◆ **PROBLEM DESCRIPTION**
Go through the material and copy each line that includes "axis".
(STORED DATA Opens)
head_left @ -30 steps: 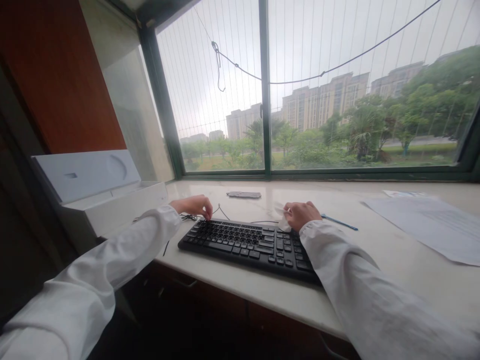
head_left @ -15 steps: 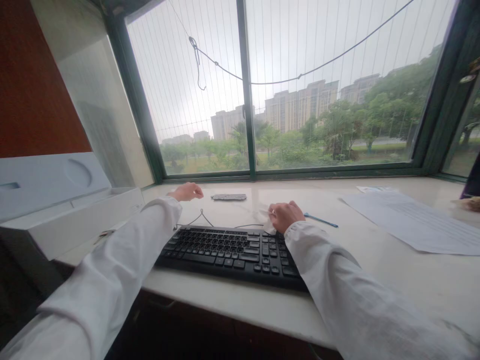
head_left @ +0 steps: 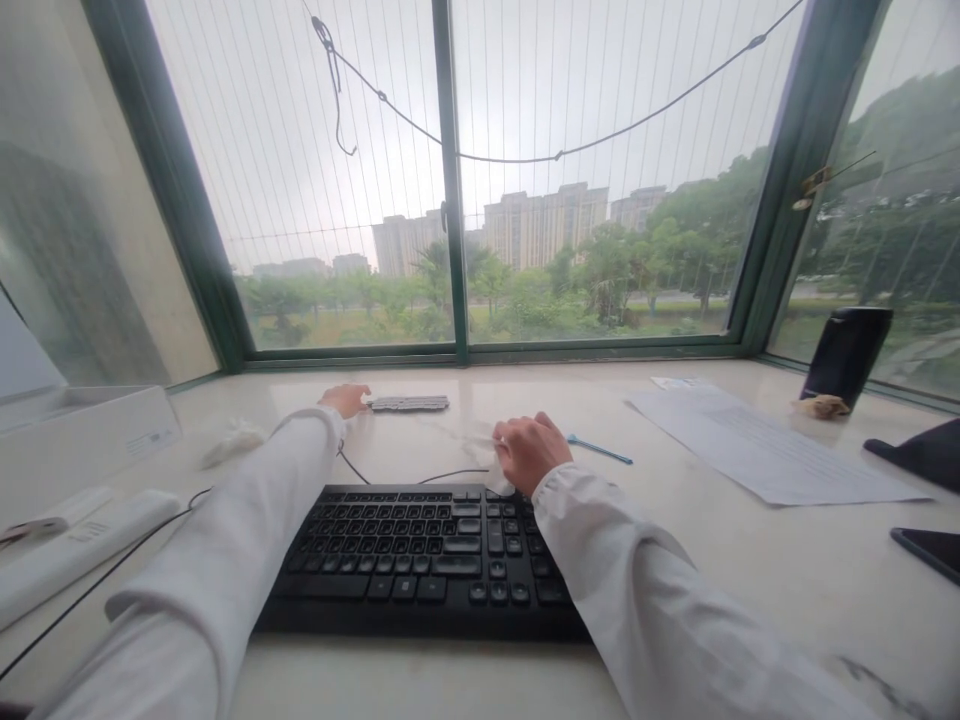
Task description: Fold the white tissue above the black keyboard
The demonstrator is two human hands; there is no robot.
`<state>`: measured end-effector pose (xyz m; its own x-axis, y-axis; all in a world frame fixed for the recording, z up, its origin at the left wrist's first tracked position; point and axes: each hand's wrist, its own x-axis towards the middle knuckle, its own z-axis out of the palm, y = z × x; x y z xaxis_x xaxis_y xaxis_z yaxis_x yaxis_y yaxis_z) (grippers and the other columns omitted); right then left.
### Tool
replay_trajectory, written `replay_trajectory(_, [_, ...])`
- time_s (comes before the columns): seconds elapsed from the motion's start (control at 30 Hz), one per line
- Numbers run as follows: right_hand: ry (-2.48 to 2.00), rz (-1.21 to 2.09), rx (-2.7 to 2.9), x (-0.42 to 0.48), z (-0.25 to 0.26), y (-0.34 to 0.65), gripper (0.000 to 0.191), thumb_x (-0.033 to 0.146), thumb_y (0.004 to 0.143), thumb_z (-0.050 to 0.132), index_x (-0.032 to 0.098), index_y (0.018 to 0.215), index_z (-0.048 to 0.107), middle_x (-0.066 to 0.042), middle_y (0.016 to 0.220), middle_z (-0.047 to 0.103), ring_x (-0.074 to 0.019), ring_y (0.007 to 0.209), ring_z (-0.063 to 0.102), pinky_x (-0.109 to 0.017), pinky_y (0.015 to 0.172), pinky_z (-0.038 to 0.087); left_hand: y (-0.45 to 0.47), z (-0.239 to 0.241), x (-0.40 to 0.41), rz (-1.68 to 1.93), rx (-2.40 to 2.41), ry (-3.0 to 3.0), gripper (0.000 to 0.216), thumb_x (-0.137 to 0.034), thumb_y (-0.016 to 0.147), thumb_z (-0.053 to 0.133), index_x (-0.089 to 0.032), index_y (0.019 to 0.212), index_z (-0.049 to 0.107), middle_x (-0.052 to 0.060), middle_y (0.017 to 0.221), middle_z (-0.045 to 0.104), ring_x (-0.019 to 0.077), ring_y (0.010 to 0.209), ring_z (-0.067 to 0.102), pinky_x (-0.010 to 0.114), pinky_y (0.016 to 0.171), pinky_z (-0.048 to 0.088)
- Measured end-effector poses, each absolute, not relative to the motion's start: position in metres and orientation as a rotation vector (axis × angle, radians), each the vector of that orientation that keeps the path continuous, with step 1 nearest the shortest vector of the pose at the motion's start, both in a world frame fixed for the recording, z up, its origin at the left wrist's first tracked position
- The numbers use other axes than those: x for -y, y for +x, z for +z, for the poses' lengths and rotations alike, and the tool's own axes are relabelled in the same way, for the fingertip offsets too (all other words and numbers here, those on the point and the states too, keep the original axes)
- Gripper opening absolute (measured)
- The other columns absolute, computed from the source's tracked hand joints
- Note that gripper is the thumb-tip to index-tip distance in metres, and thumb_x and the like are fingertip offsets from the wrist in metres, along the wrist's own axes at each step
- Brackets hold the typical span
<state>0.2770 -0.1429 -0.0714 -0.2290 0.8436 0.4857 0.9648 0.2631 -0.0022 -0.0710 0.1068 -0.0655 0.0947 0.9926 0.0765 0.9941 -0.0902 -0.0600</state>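
Observation:
A black keyboard (head_left: 420, 555) lies near the front of a pale stone sill (head_left: 750, 570), its thin cable running off to the left. My left hand (head_left: 345, 399) reaches past the keyboard and touches the left end of a small flat grey strip (head_left: 409, 403). Behind the keyboard's right end, my right hand (head_left: 529, 450) is closed around a crumpled white tissue (head_left: 487, 447) pressed on the sill. A blue pen (head_left: 600, 450) lies just right of that hand. Both arms wear white sleeves.
A white box (head_left: 82, 435) and a white bar-shaped device (head_left: 82, 545) sit at the left, beside a crumpled tissue (head_left: 232, 440). A paper sheet (head_left: 757, 450), a dark cup (head_left: 846, 355), and a phone (head_left: 930, 550) are at the right. A barred window rises behind.
My left hand has moved from the keyboard's back left corner forward to the grey strip. The view has swung right. My right hand stays on the tissue.

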Motion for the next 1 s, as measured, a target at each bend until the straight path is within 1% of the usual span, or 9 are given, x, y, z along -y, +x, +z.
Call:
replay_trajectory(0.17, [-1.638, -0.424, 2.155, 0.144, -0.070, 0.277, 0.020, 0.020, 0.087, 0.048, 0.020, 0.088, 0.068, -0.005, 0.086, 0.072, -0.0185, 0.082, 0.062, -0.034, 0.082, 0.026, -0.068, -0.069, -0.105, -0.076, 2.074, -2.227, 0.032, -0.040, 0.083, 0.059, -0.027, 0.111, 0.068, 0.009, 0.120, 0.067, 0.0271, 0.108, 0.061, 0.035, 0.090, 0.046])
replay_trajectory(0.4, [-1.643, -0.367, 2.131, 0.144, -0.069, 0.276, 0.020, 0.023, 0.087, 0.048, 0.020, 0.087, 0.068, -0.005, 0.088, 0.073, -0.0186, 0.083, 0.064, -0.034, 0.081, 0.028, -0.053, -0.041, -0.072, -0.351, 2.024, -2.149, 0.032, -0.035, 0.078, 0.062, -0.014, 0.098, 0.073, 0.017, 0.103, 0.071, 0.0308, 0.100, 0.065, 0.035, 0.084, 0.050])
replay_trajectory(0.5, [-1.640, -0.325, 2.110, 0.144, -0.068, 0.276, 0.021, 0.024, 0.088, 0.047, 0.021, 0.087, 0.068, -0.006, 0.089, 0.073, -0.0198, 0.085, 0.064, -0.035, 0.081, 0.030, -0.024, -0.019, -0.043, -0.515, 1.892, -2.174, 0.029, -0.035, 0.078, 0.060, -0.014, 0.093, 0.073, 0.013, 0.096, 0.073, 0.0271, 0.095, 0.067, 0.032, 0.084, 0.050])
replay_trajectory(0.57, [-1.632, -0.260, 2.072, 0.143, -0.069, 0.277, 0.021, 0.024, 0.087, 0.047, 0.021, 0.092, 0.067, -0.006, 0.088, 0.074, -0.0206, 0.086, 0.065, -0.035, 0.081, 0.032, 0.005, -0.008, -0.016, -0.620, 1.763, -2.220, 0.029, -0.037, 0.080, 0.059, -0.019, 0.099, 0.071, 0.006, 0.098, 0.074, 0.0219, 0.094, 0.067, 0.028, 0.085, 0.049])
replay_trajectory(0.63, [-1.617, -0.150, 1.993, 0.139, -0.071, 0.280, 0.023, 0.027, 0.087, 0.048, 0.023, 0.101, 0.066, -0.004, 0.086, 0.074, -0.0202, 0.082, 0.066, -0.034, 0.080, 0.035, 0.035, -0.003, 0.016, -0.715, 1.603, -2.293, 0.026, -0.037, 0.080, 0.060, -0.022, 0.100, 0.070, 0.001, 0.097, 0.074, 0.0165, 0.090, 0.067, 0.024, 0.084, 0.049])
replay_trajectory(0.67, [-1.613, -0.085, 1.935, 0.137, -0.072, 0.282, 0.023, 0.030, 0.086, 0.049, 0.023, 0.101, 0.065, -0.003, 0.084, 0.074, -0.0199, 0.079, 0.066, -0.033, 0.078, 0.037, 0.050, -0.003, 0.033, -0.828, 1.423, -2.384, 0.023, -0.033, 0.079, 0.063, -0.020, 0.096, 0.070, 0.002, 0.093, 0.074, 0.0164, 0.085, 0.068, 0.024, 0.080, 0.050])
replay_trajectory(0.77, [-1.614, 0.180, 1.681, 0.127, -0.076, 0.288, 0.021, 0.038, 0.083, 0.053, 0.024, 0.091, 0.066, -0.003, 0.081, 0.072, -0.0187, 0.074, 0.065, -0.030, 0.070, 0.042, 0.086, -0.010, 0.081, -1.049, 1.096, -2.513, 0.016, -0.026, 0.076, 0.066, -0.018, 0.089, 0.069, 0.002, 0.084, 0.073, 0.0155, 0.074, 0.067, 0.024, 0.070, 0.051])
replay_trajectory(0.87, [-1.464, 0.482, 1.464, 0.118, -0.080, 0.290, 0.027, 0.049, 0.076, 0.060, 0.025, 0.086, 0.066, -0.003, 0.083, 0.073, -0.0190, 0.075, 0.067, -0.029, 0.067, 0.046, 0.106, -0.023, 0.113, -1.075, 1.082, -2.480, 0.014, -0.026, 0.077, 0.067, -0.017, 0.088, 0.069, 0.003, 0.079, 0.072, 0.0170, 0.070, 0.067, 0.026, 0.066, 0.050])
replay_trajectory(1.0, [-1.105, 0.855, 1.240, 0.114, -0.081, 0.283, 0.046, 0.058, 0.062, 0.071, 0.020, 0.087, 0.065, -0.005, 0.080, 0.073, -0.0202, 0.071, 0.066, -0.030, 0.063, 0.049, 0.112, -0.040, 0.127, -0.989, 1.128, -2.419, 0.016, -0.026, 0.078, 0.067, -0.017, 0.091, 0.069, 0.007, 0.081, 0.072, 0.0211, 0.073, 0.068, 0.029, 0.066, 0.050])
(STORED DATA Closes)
◆ **ANSWER BELOW**
`<state>`: measured end-effector pose (xyz m; its own x-axis, y-axis; all in a world frame fixed for the recording, z up, its origin at the left wrist's first tracked position; point and axes: each hand's wrist, its own x-axis towards the middle knuckle, its own z-axis out of the palm, y = z × x; x y z xaxis_x xaxis_y xaxis_z yaxis_x yaxis_y yaxis_z) (grippers and the other columns omitted); right then left.
- Measured end-effector poses, each absolute, not relative to the motion's start: position in metres and orientation as a rotation vector (axis × angle, radians), each the vector of that orientation that keeps the path continuous, with step 1 nearest the shortest vector of the pose at the motion's start, both in a world frame fixed for the recording, z up, its origin at the left wrist's first tracked position

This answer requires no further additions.